WHAT YOU WILL DO: When copying the data, keep every line exactly the same.

SOURCE DATA:
---

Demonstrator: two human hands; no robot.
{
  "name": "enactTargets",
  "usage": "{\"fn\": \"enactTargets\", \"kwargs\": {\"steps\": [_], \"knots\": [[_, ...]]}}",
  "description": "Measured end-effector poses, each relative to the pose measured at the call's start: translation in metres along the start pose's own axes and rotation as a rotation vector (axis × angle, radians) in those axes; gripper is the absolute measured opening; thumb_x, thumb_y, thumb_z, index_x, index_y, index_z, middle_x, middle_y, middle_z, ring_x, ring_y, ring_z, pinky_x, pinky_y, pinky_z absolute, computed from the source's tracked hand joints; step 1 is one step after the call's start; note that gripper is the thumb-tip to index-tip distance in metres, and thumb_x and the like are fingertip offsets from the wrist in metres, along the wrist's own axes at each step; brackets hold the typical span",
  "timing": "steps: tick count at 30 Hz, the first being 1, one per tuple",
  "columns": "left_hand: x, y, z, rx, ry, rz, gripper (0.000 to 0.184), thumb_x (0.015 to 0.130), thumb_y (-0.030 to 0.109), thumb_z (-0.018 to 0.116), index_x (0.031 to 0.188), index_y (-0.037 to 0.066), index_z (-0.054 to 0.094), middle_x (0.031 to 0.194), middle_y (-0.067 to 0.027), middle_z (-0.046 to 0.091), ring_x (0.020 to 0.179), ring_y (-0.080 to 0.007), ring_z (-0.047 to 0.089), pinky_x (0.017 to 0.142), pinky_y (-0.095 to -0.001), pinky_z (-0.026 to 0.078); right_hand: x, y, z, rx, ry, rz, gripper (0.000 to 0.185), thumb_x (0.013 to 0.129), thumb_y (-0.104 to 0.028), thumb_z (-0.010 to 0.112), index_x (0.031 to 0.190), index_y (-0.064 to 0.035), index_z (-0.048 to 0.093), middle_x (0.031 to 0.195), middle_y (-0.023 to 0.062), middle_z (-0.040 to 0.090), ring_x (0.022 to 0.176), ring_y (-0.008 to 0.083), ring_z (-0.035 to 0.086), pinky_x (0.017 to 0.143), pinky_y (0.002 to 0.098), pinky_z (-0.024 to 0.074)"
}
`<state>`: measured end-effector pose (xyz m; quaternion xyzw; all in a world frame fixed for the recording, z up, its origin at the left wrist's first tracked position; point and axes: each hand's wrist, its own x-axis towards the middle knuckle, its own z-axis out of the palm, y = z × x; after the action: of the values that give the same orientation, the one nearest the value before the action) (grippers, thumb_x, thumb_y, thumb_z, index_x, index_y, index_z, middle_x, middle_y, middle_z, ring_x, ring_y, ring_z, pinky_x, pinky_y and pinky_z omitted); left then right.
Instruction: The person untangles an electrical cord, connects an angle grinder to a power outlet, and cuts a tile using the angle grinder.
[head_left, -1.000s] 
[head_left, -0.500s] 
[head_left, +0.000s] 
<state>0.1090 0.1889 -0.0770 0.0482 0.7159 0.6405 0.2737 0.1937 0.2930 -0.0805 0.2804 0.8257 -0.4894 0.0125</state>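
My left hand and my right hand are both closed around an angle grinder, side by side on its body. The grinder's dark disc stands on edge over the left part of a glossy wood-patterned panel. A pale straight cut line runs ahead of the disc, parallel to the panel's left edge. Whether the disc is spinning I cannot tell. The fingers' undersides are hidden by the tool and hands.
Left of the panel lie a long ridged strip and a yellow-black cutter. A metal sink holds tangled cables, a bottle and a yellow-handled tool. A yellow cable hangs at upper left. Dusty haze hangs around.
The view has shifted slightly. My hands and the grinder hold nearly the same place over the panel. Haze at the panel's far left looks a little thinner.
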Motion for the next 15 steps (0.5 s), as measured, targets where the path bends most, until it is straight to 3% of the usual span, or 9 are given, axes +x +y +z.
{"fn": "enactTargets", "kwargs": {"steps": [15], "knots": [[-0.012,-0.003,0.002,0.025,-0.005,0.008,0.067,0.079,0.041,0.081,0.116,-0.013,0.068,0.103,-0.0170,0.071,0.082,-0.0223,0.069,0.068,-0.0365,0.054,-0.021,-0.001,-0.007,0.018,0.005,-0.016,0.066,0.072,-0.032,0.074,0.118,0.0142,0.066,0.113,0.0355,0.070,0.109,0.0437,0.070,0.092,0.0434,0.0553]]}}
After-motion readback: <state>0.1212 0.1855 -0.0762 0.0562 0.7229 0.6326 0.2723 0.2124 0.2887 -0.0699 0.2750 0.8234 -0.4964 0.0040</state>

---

ANSWER BOX:
Demonstrator: two human hands; no robot.
{
  "name": "enactTargets",
  "usage": "{\"fn\": \"enactTargets\", \"kwargs\": {\"steps\": [_], \"knots\": [[_, ...]]}}",
  "description": "Measured end-effector poses, each relative to the pose measured at the call's start: translation in metres along the start pose's own axes and rotation as a rotation vector (axis × angle, radians) in those axes; gripper is the absolute measured opening; thumb_x, thumb_y, thumb_z, index_x, index_y, index_z, middle_x, middle_y, middle_z, ring_x, ring_y, ring_z, pinky_x, pinky_y, pinky_z absolute, computed from the source's tracked hand joints; step 1 is one step after the call's start; note that gripper is the thumb-tip to index-tip distance in metres, and thumb_x and the like are fingertip offsets from the wrist in metres, along the wrist's own axes at each step; brackets hold the typical span",
  "timing": "steps: tick count at 30 Hz, the first being 1, one per tuple",
  "columns": "left_hand: x, y, z, rx, ry, rz, gripper (0.000 to 0.184), thumb_x (0.015 to 0.130), thumb_y (-0.030 to 0.109), thumb_z (-0.018 to 0.116), index_x (0.031 to 0.188), index_y (-0.037 to 0.066), index_z (-0.054 to 0.094), middle_x (0.031 to 0.194), middle_y (-0.067 to 0.027), middle_z (-0.046 to 0.091), ring_x (0.020 to 0.179), ring_y (-0.080 to 0.007), ring_z (-0.047 to 0.089), pinky_x (0.017 to 0.142), pinky_y (-0.095 to -0.001), pinky_z (-0.026 to 0.078); right_hand: x, y, z, rx, ry, rz, gripper (0.000 to 0.185), thumb_x (0.013 to 0.129), thumb_y (-0.104 to 0.028), thumb_z (-0.010 to 0.112), index_x (0.031 to 0.190), index_y (-0.064 to 0.035), index_z (-0.048 to 0.093), middle_x (0.031 to 0.195), middle_y (-0.023 to 0.062), middle_z (-0.040 to 0.090), ring_x (0.022 to 0.176), ring_y (-0.008 to 0.083), ring_z (-0.035 to 0.086), pinky_x (0.017 to 0.143), pinky_y (0.002 to 0.098), pinky_z (-0.024 to 0.074)"
}
`<state>`: measured end-effector pose (xyz m; quaternion xyzw; all in a world frame fixed for the recording, z up, its origin at the left wrist's first tracked position; point and axes: each hand's wrist, its own x-axis towards the middle knuckle, its own z-axis out of the palm, y = z × x; after the action: of the values that give the same orientation, the one nearest the value before the action) (grippers, thumb_x, thumb_y, thumb_z, index_x, index_y, index_z, middle_x, middle_y, middle_z, ring_x, ring_y, ring_z, pinky_x, pinky_y and pinky_z omitted); left then right.
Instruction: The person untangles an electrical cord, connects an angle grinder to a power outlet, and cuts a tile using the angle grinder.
[head_left, -1.000s] 
[head_left, -0.500s] 
[head_left, +0.000s] 
<state>0.1090 0.1889 -0.0770 0.0482 0.7159 0.6405 0.2737 0.1937 0.2930 -0.0805 0.2804 0.8257 -0.4894 0.0125</state>
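My left hand and my right hand are both closed around an angle grinder, side by side on its body. The grinder's dark disc stands on edge over the left part of a glossy wood-patterned panel. A pale straight cut line runs ahead of the disc, parallel to the panel's left edge. Whether the disc is spinning I cannot tell. The fingers' undersides are hidden by the tool and hands.
Left of the panel lie a long ridged strip and a yellow-black cutter. A metal sink holds tangled cables, a bottle and a yellow-handled tool. A yellow cable hangs at upper left. Dusty haze hangs around.
The view has shifted slightly. My hands and the grinder hold nearly the same place over the panel. Haze at the panel's far left looks a little thinner.
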Motion for the next 15 steps (0.5 s), as measured, targets where the path bends most, until it is straight to 3% of the usual span, or 9 are given, axes +x +y +z.
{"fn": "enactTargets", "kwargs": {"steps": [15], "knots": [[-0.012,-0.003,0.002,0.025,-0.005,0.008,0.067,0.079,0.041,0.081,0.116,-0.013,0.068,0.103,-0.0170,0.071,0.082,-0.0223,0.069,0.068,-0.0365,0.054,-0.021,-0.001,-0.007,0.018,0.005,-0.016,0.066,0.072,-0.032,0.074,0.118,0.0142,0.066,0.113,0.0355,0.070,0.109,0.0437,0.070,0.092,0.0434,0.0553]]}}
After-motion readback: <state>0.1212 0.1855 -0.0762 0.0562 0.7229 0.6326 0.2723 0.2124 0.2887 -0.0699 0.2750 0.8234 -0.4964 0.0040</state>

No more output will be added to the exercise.